**Exercise aim**
Copy every line from the records below that holds the word "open".

**Data section**
[Start of Attachment]
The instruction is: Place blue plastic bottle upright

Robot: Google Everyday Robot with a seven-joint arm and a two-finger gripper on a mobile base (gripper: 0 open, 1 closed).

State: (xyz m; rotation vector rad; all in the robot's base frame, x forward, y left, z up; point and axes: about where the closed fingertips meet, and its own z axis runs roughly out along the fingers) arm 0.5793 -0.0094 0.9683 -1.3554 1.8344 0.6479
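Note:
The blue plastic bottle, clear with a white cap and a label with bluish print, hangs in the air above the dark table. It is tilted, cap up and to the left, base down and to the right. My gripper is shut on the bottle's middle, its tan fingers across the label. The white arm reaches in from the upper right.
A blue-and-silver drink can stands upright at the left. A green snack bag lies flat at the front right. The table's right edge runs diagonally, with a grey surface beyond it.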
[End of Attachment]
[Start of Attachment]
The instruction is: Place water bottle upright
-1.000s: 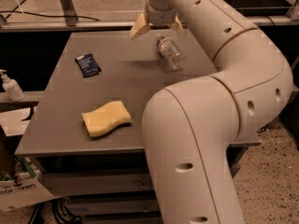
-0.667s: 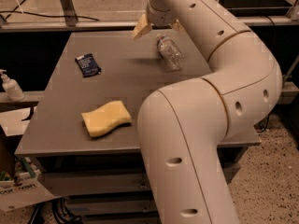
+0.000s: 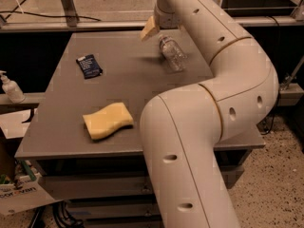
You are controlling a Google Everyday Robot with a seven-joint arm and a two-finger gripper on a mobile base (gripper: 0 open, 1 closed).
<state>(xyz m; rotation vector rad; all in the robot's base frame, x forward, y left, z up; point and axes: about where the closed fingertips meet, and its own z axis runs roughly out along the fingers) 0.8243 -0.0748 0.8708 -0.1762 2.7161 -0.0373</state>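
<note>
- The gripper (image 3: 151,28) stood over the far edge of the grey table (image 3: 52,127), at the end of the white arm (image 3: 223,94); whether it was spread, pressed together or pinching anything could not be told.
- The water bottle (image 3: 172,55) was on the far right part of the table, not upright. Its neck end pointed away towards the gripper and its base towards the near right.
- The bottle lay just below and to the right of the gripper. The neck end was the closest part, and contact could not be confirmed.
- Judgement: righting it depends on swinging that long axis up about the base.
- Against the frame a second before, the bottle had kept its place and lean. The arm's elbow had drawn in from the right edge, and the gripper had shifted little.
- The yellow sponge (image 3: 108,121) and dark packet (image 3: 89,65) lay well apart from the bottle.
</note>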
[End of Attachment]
**Answer to this problem**
Robot: Google Everyday Robot with a seven-joint arm and a two-finger gripper on a mobile base (gripper: 0 open, 1 closed).
You are controlling a Google Everyday Robot with a seven-joint arm and a two-finger gripper on a mobile base (gripper: 0 open, 1 closed).

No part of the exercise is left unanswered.